The task:
From top to bottom, write out the listing exactly and skip every picture.

Stored data:
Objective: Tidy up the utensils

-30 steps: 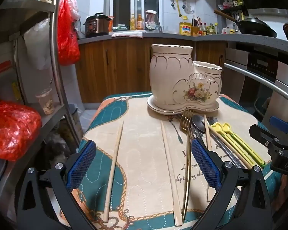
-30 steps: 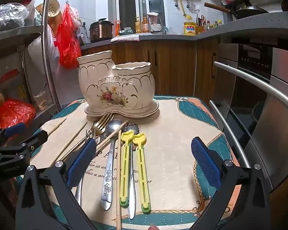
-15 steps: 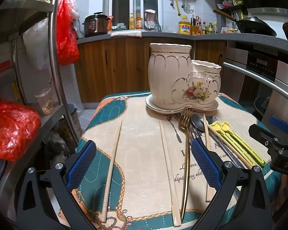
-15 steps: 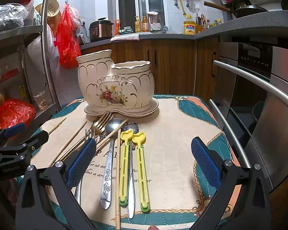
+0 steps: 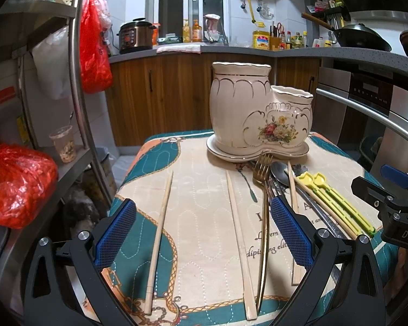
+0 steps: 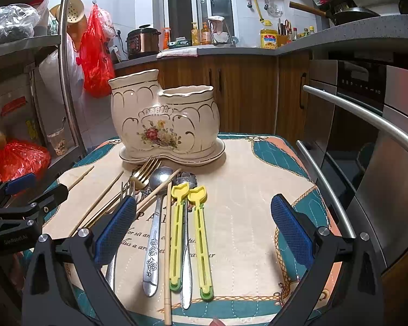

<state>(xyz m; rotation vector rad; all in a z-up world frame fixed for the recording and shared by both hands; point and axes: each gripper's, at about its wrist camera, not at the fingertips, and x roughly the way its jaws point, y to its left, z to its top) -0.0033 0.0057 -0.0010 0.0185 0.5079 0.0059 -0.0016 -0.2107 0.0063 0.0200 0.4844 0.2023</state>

Your response:
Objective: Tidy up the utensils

-30 steps: 
-30 steps: 
-15 steps: 
-15 steps: 
+0 steps: 
+0 steps: 

<state>(xyz m; rotation vector rad; all in a z-up world frame fixed for the recording and shared by both hands; point and axes: each gripper's, at about its wrist camera, not at the fingertips, and x roughly the way its jaws point, y to its left, z to its top) -0.0033 0.0057 -0.0010 0.0185 0.5079 0.0059 -0.0016 -0.2107 0.0063 0.0200 0.4844 0.2023</state>

No more output is needed.